One of his reflections is below(some would say he just says the same (albeit important) things until we get them through our heads

Perhaps the greatest impediment to peace is a failure of nerve, a lack of imagination. What if we could hear the echo in the human heart of a vision which haunts and lures us – a vision which is the true source of life and its goal – a vision of a deeper communion?
The Australian poet, Kevin Hart, has written a little Haiku poem:

   Each day forces us
   to totter on planks we hope
   will become bridges.

Those planks don’t seem much; for some they won’t be enough. Of course this little poem lacks the rhetoric of the quick fix, the easy answer.

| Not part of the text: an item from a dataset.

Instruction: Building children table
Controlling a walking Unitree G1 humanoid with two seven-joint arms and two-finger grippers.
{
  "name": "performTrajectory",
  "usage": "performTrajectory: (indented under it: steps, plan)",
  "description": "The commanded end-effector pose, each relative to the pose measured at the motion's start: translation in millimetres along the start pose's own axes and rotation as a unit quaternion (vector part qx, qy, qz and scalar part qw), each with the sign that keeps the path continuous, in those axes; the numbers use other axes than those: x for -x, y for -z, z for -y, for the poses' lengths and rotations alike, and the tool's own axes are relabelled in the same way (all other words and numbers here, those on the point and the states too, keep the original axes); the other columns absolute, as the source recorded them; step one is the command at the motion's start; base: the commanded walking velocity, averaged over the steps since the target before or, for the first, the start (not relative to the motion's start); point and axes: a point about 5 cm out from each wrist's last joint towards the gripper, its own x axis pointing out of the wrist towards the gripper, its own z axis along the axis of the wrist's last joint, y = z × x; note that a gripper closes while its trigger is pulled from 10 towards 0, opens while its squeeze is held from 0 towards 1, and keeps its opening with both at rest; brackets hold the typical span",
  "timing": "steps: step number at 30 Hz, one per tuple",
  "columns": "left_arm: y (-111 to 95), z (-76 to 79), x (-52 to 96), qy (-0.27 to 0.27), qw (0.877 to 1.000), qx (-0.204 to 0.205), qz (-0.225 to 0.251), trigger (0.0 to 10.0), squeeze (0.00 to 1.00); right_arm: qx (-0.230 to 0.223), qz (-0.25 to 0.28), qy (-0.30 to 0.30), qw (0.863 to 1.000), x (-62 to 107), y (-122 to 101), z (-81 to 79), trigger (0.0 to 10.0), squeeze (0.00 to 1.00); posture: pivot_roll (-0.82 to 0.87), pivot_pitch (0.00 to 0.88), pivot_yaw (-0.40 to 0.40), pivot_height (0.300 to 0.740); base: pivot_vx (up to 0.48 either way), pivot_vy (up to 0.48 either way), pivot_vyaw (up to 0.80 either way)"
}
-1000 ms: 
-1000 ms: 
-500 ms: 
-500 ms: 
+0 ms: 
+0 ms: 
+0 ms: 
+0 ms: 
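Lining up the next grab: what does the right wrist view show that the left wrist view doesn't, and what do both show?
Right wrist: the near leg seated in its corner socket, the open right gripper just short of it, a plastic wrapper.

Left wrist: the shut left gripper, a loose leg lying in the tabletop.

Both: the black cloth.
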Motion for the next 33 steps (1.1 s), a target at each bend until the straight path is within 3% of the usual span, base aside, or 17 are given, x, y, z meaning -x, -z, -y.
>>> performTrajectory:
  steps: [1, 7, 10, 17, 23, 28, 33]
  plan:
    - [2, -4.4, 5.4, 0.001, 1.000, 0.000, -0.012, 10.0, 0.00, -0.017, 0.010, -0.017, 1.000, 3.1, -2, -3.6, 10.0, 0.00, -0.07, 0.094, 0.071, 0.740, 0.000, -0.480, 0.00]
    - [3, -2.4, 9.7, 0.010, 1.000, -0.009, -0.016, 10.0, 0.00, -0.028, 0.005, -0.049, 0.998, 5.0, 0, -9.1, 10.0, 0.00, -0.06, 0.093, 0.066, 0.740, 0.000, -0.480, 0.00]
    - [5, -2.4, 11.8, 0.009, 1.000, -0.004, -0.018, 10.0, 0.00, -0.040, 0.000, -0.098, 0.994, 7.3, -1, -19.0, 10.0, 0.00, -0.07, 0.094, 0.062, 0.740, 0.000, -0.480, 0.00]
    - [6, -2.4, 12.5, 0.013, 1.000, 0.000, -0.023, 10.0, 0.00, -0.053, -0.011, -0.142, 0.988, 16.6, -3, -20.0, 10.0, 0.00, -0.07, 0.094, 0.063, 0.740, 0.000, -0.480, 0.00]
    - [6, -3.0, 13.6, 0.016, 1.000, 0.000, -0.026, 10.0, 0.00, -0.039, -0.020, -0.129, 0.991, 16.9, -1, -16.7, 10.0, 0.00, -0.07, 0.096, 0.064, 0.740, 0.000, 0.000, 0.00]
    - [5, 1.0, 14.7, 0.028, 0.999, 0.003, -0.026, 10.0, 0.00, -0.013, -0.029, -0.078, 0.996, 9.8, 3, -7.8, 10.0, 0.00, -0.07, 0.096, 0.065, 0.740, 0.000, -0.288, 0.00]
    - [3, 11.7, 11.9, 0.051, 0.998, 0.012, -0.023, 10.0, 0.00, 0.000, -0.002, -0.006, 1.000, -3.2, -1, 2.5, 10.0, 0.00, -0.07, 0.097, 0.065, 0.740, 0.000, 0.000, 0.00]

But the “planks we hope will become bridges” are real, and small, and within our grasp, and this image exposes an inner stubbornness, a resolute willingness to work with what is and at the same time to be captured by something more. Our future is beckoning, and it shapes us even more than our past.
Is it possible to let go of the self-defeating parables we too often tell ourselves, and to live out of and into the vision of a deeper communion?
I cannot be me without you
and we cannot be us without them,
and together we have a future.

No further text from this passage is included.